Noem, seorang Kristen taat yang merupakan perempuan pertama yang terpilih menjadi gubernur South Dakota, sedang menjalani masa jabatan keduanya.
Dalam pernyataannya, Trump mengutip salah satu langkah penting yang dilakukan Kristi dalam memimpin negara bagiannya: “Kristi sangat tegas dalam Keamanan Perbatasan. Dia adalah Gubernur pertama yang mengirim Tentara Garda Nasional untuk membantu Texas melawan Krisis Perbatasan Biden, dan mereka dikirim total delapan kali.”
CNN pertama kali melaporkan bahwa dia akan menjadi pilihan DHS Trump.
Noem beralih ke dunia politik pada tahun 2006 sebagai perwakilan negara setelah membantu menjalankan pertanian keluarganya sebagai pemilik usaha kecil. Empat tahun kemudian, dia berangkat ke Washington, DC, ketika dia memenangkan kursi umum negara bagian di Dewan Perwakilan Rakyat AS.
Sebelum akhirnya memilih Senator Ohio JD Vance, Trump memuji Noem saat dia mempertimbangkan pasangannya, dengan mengatakan, “Dia sudah lama berada di sana untuk kita … Dia setia, dia hebat.”
Namun Noem menuai kritik awal tahun ini karena mengatakan bahwa suku-suku asli di South Dakota mendapat keuntungan dari industri kartel narkoba – sebuah komentar yang membuatnya dilarang dari sembilan reservasi di negara bagian tersebut.

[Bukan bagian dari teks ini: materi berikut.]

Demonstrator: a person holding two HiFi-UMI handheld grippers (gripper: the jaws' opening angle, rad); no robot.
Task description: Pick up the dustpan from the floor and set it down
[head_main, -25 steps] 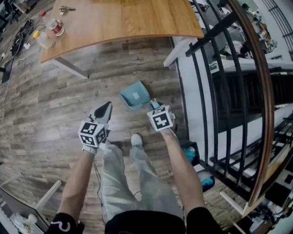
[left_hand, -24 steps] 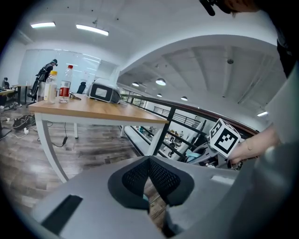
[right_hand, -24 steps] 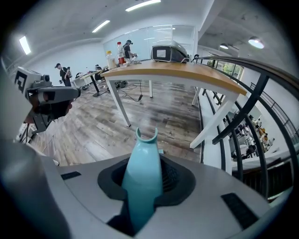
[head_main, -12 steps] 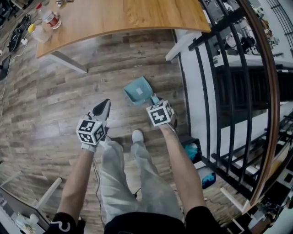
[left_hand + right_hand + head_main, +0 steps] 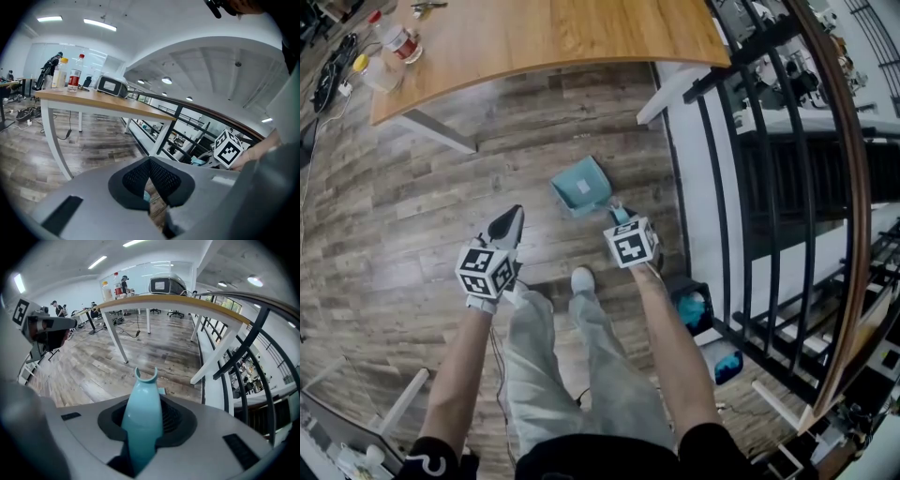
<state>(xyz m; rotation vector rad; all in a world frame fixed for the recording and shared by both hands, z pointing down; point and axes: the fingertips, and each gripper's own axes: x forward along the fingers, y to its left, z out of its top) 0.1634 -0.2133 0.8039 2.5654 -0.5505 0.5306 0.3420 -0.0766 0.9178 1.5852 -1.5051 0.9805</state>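
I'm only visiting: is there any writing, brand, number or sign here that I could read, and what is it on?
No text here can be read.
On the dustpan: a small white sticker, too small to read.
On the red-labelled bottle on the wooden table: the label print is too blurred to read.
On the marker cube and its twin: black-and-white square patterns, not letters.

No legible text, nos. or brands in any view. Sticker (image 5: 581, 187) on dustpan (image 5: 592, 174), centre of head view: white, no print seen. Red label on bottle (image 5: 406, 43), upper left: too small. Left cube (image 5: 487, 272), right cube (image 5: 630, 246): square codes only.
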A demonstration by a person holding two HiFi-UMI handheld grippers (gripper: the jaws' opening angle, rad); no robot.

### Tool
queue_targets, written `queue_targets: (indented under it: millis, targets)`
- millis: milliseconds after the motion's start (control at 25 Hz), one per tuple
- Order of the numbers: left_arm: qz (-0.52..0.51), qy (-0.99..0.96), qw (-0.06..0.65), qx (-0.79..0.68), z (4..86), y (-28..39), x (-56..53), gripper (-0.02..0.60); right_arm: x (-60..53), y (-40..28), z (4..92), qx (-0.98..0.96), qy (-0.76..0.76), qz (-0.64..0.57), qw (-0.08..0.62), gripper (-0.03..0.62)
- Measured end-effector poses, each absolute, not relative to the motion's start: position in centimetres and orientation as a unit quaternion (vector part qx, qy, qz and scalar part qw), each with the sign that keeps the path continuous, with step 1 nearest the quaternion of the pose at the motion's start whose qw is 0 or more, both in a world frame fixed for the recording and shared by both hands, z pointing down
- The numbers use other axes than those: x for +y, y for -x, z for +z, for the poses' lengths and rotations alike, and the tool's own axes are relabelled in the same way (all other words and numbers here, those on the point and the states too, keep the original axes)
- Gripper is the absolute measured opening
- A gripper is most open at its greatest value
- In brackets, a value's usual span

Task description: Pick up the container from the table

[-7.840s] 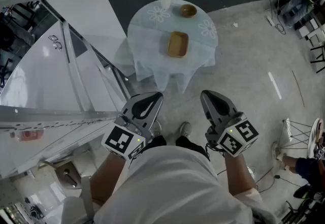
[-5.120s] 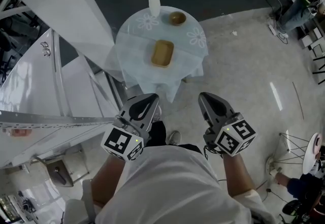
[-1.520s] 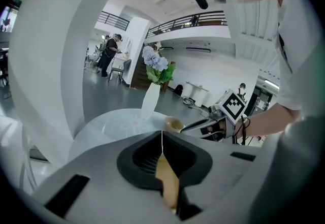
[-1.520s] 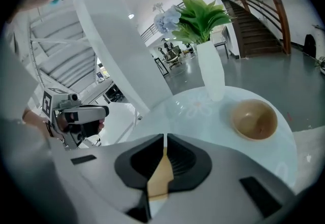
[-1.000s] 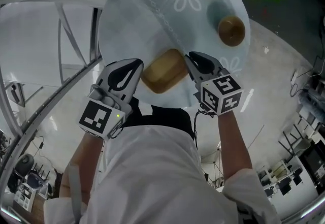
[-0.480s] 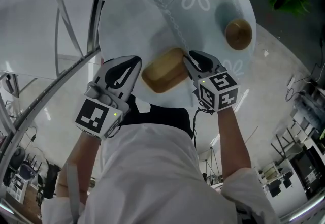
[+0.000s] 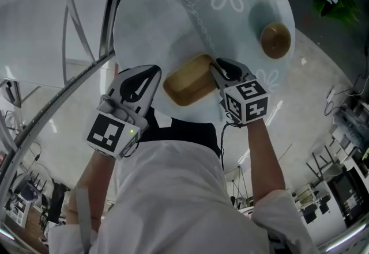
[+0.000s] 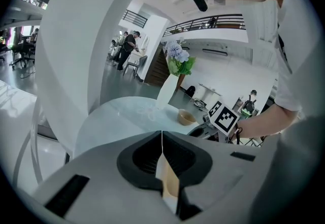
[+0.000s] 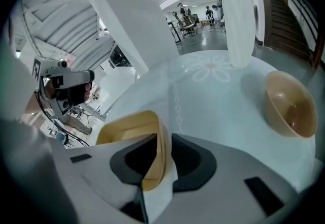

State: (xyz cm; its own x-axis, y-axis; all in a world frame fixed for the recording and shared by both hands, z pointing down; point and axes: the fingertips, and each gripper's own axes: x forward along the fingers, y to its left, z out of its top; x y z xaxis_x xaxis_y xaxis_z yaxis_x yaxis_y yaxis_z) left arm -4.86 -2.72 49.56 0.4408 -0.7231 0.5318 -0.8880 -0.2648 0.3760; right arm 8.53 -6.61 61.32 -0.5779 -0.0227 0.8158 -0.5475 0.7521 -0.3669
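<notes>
Since the earliest frame the person has walked up to the counter (image 7: 150,22). The container (image 7: 185,81) lies open side up at its 6 o'clock edge, long axis 8 to 2 o'clock. The right gripper (image 7: 221,67) pinches the 2 o'clock end wall, jaws narrow, likely the only thin hold. The left gripper (image 7: 153,71), jaws together and empty, waits beside the 8 o'clock end.

Bright, even indoor light; strong fisheye bending and dark corners.
</notes>
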Motion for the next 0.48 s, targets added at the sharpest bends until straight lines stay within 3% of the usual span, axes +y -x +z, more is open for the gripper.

Selain itu, Noem menulis tentang pertemuannya dengan pemimpin Korea Utara Kim Jong-un dalam memoarnya, Tidak Ada Jalan Kembaliyang kemudian dia tarik dari salinan terakhir. Dalam memoar yang sama, dia menulis tentang pembunuhan anjing keluarganya, yang mengundang cemoohan.